Gastrointestinal stromal tumors (GISTs) are primarily treated with tyrosine kinase inhibitors (TKIs) such as imatinib. However, the development of drug resistance remains a critical clinical challenge, highlighting the urgent need for novel therapeutic agents with alternative mechanisms of action. This study aimed to identify and characterize new small molecules effective against imatinib-sensitive and resistant GISTs.

A library of 27 benzo[d]imidazo[2,1-b]thiazole derivatives was synthesized and screened for cytotoxicity against four GIST cell lines, including imatinib-sensitive (GIST-T1, GIST-882) and imatinib-resistant (GIST-48, GIST-48B) models. The most effective compound, MBT3T, was further evaluated for safety on healthy cells (PBMCs, fibroblasts) and mechanism of action using computational docking, immunofluorescence, and flow cytometry. Efficacy was validated both in 3D bioprinted tumor models and in vivo using zebrafish xenografts.

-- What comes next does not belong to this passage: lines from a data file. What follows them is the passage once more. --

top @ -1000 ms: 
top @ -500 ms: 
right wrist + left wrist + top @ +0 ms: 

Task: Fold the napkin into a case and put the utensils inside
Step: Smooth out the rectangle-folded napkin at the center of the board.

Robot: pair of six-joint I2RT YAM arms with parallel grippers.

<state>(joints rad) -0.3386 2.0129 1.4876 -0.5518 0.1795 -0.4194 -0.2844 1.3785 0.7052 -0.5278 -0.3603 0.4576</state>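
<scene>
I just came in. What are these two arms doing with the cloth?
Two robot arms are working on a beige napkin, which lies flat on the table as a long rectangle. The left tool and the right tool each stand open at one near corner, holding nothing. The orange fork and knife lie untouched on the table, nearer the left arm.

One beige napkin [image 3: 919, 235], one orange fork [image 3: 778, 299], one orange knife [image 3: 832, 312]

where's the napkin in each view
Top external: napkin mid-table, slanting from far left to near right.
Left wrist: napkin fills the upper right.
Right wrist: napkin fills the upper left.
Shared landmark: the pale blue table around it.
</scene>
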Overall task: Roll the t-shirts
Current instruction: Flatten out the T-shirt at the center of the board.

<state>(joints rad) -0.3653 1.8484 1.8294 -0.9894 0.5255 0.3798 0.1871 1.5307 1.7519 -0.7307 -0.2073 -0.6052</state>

MBT3T exhibited potent nanomolar cytotoxicity across all GIST cell lines while maintaining a favorable safety profile on healthy cells. Mechanistic studies revealed that MBT3T acts independently of the KIT signaling pathway, targeting tubulin at the colchicine-binding site. This interaction caused microtubule disassembly, leading to G2/M cell cycle arrest and caspase-mediated apoptosis. In in vivo zebrafish assays, MBT3T significantly reduced tumor growth in both imatinib-sensitive and resistant xenografts without inducing systemic toxicity.

We identified MBT3T as a novel, selective tubulin polymerization inhibitor. Its ability to bypass TKIs resistance mechanisms suggests it may represent a promising therapeutic candidate for the treatment of refractory GISTs.